"Pauvres libraires qui n'ayant pas le moyen de tenir boutique ni de vendre du neuf estaloyent (étalent) de vieux livres sur le pont Neuf, le long des quais". La définition, fournie par le dictionnaire le Furetière en 1690, paraît particulièrement vraie au XXIe siècle.
Près de 1.000 boîtes s'étalent sur environ quatre kilomètres de quais, dont les deux tiers sur la rive gauche, au soleil. Des boîtes toutes de la même couleur "vert wagon".
Pas de loyer mais un emplacement octroyé par la Ville et quelques règles à respecter: ouvrir au moins trois jours par semaine et limiter à une boîte, sur quatre pour chaque titulaire, la vente de petite brocante ou de souvenirs.
Les bouquinistes souffrent et réclament "une reconnaissance". "Face à la crise de la librairie, la concurrence du multimédia et une inculture toujours plus forte, nous voudrions ramener un peu les spots sur nous... On est aussi importants que la Tour Eiffel pour les touristes", explique Jérôme Callais, président de l'association culturelle des bouquinistes de Paris, qui regroupe plus de 80% des 226 bouquinistes.
"Singularité"
Il s'agit d'"un des derniers métiers typiquement parisiens", clame Gildas Bouillaud, bouquiniste depuis deux ans, plumeau à la main, époussetant ses ouvrages à deux pas de Notre-Dame.
"Nous sommes un diffuseur de savoirs, avec des diversités phénoménales, des tempéraments incroyables, on a presque un rôle philosophique dans la cité. Il faut nous protéger pour le bien de l'humanité!", lance le quadragénaire.
Il loue "le charme de la singularité de chaque boîte, un peu foutoir - y'en a des pourries, d'autres rutilantes" - et tance les "vendeurs de souvenirs et leurs amas de tables" qui mettent "le métier en péril", alors que sa principale source de revenus provient des allocations chômage.

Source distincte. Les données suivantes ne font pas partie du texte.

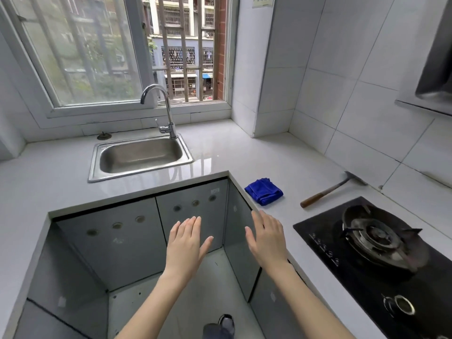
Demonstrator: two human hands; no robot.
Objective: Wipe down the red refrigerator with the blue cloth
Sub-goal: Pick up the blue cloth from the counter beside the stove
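Our left hand (187, 243) and right hand (267, 238) hover flat, fingers straight, holding nothing. We note the blue cloth (264, 191) folded on the counter (220, 152) near its edge, just beyond the right hand; no red refrigerator shows. Advised: grip the whole fold so no layer trails.

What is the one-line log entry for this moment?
left hand: open | right hand: open | cloth: folded on counter, untouched | fridge: unseen

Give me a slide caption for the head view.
Open left hand and right hand hover near the folded blue cloth on the counter.
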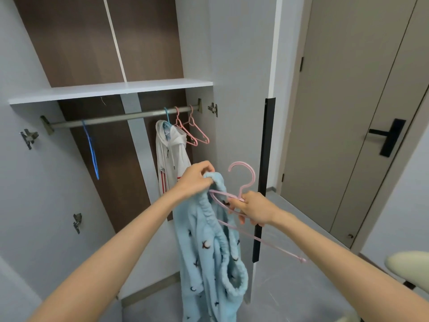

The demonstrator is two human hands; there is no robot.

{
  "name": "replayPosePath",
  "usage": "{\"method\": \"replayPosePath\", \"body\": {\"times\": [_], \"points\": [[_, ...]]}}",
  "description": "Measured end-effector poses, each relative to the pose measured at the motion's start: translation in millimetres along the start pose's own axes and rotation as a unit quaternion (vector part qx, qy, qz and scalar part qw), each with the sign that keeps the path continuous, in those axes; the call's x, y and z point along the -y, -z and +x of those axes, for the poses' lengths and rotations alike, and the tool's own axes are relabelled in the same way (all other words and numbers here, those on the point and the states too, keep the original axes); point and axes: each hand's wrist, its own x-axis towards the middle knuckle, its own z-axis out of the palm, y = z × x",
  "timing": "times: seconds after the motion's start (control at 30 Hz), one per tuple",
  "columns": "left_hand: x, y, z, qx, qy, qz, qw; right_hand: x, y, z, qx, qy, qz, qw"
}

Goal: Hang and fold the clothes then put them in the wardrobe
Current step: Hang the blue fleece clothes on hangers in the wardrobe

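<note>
A light blue fleece garment with small dark moon prints hangs in front of me. My left hand grips its top edge. My right hand holds a pink hanger below its hook; the hanger's left arm is inside the garment's opening and its right arm sticks out lower right. The open wardrobe has a metal rail carrying a white hoodie on a blue hanger, two bare pink hangers and a bare blue hanger further left.
A white shelf runs above the rail. The open wardrobe door with a black edge strip stands just behind my hands. A beige room door with a black handle is on the right. A pale rounded object sits at the lower right.
</note>
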Motion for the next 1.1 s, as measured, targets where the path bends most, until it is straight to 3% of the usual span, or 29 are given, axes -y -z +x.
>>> {"method": "replayPosePath", "body": {"times": [0.17, 0.3, 0.43, 0.5, 0.6, 0.67, 0.73, 0.8, 0.87, 0.93, 1.1], "points": [[-1.3, 4.3, 0.6, 0.067, -0.006, 0.064, 0.996, -10.0, 2.9, 1.9, -0.063, 0.03, 0.04, 0.997], [2.7, 4.0, -5.5, 0.162, -0.015, 0.007, 0.987, -20.5, 7.6, -1.4, -0.08, 0.03, 0.073, 0.994], [8.8, -8.4, -8.0, 0.087, -0.137, 0.174, 0.971, -24.7, 17.4, -5.6, -0.094, 0.03, 0.011, 0.995], [6.8, -12.2, -7.8, 0.041, -0.16, 0.173, 0.971, -22.6, 20.7, -7.5, -0.128, 0.025, -0.016, 0.991], [-0.5, -12.9, -4.0, 0.008, -0.157, 0.126, 0.979, -18.3, 21.3, -6.3, -0.301, 0.053, -0.068, 0.95], [-4.2, -10.5, -1.6, -0.018, -0.152, 0.115, 0.982, -15.5, 16.1, -7.3, -0.442, 0.11, -0.072, 0.887], [-4.5, -4.2, -1.4, -0.046, -0.137, 0.096, 0.985, -15.3, 6.7, -10.0, -0.519, 0.15, -0.047, 0.84], [-2.8, 3.7, -3.5, -0.062, -0.133, 0.074, 0.986, -22.4, -6.0, -12.0, -0.477, 0.192, 0.032, 0.857], [-3.1, 10.4, -7.4, -0.065, -0.13, 0.049, 0.988, -28.9, -19.9, -13.1, -0.356, 0.182, 0.11, 0.91], [-5.6, 15.0, -11.3, -0.07, -0.126, 0.023, 0.989, -31.7, -34.9, -8.5, -0.245, 0.156, 0.091, 0.953], [-13.0, 27.9, -16.9, -0.089, -0.094, -0.034, 0.991, -21.9, -65.1, 10.2, -0.035, 0.121, 0.147, 0.981]]}}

"On ne peut pas enlever la boîte de souvenirs", modère Jérôme Callais, car elle permet à beaucoup "de s'en sortir" financièrement.
Mathias Grandis de Portefaix, 67 ans, préfère s'en amuser: "La mairie devrait nous payer, on fait une espèce d'animation".
Frottant le feuilleté des pages contre ses doigts, ce truculent retraité évoque le "côté moelleux des belles reliures", le "+remuglement+ d'un livre", c'est-à-dire son odeur. Il a, comme ses pairs, sa niche: si Bernard ne fait "que du roman policier", "cet autre là-bas, que de l'Algérie", Mathias, lui ne fait "que de l'Histoire", avec un penchant pour la période napoléonienne.
Sous le soleil, les touristes s'arrêtent devant les boîtes, tripotent les ouvrages, repartent souvent les mains vides. "Sur 100 clients, il y en a deux ou trois qui achètent", jauge Mathias.
Parmi leurs plus célèbres clients, François Mitterrand, qui aimait "faire" les quais, rentrant à pied à son domicile rue de Bièvre, accompagné par deux gardes du corps.
"Métier physique"
Trente ans sur les quais pour Michelle Huchet-Nordmann, installée près de l'Académie française "dans la chaleur, le vent, le froid". "On fait partie des antiquités de la ville mais on paye très cher sa liberté: c'est un métier qui est physique".
"Ce sont des passionnés du Livre", souligne Olivia Polski, adjointe chargée du commerce à la mairie de Paris, mais avec "un problème de modèle économique", "ils ont besoin de faire savoir qu'ils sont là".
Pour figurer sur la liste du patrimoine culturel immatériel de l'humanité, les bouquinistes devront convaincre la rue de Valois de présenter leur candidature à l'Unesco.
Un parcours qui prendra "au moins trois ans", souligne Isabelle Chave, conservateur en chef du patrimoine au ministère de la Culture. Les rives de Seine, où ils sont installés, sont elles déjà reconnues depuis 1991 au patrimoine matériel mondial.